長谷川正徳のちょっといい話

第88話 恐るべき殺人礼賛の「ポア」の理屈

恐るべき殺人礼賛の「ポア」の理屈 挿絵

 地下鉄サリン事件で林郁夫被告から報告を聞いた麻原彰晃教祖・被告は「シバ神にポアされてよかったね」といって笑みを浮かべたという。

 また教団強制捜査のきっかけになった目黒公証役場事務長・假谷清志さんの拉致事件のときもこのポアという言葉が使われている。

 自白剤を注射されても妹さんの居場所を話さなかった假谷さんにオウムの医師・中川智正被告は「このまま帰せない。ポアする。
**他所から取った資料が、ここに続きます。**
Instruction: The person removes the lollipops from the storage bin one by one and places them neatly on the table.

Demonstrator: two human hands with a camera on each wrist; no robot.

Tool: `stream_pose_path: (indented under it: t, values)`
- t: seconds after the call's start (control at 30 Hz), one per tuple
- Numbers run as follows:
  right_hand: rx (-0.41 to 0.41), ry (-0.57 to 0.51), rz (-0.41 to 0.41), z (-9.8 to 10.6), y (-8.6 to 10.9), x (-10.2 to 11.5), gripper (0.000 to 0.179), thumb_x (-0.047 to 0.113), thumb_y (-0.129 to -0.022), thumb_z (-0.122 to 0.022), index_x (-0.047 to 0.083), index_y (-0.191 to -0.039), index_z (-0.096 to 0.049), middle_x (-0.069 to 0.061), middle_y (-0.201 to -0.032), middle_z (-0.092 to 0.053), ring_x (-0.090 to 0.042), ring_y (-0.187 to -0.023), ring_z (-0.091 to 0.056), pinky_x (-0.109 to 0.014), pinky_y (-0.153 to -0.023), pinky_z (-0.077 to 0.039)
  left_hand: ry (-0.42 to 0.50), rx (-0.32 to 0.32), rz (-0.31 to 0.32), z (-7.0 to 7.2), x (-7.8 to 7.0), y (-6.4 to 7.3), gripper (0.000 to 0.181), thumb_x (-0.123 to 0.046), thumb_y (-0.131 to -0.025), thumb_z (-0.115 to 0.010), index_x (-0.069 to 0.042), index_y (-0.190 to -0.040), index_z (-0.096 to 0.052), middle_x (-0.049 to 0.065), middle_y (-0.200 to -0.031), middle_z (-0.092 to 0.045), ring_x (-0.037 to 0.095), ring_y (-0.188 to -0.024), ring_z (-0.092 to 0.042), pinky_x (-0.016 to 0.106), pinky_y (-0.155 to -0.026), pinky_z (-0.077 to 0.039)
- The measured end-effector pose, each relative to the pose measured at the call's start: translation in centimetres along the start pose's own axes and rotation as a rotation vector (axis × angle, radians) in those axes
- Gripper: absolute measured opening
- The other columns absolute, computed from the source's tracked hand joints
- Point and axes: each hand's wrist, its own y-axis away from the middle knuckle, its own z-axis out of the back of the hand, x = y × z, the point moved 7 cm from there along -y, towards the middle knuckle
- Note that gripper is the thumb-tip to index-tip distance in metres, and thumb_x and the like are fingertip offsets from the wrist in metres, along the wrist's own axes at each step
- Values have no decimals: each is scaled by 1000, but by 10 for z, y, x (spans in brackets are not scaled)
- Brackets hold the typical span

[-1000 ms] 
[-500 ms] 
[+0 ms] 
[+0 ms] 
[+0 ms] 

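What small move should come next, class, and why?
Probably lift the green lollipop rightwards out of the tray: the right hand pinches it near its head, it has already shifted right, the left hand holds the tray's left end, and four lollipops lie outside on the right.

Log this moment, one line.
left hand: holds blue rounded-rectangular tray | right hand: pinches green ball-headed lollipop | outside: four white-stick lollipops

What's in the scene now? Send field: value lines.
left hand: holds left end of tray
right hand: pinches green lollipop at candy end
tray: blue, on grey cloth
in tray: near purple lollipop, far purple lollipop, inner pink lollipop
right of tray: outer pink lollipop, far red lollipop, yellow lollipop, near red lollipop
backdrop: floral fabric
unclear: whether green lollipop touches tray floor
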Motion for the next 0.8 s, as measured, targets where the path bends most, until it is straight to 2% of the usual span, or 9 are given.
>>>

」と言ったと関係者は証言している。

 「教団の秘密を知った」「越権行為をした」などの理由で麻原被告が「ポアしろ」と指示すれば、信者同士でリンチを加え、いとも簡単に殺し、死体を第二サティアンにマイクロ波使用の焼却炉で焼いてしまったという。

 ポアというのはチベット語で、死に臨むとき、頭のてっぺんから意識(つまり魂)を抜き出すことを言うのであるが、オウムはこれを曲解して、ポアを殺害の意で使い、本人の魂の救済のため、あえて殺してもよいというふうに使っている。

 つまりその人を殺すのは、その人の悪行をたち切って来世の苦しみを救ってやることだという、とんでもない殺人肯定・殺人礼賛のへりくつなのである。

 仏教にはさまざまな戒律、戒めがあるが、その第一にあるのが「殺すなかれ」である。

 仏教では自分で相手を殺すだけでなく、殺すのを傍観しているのも許さない。暴力否定は仏教の根本である。

 反仏教・非仏教のオウムは断じて宗教団体などではなく、恐るべき殺人集団であった。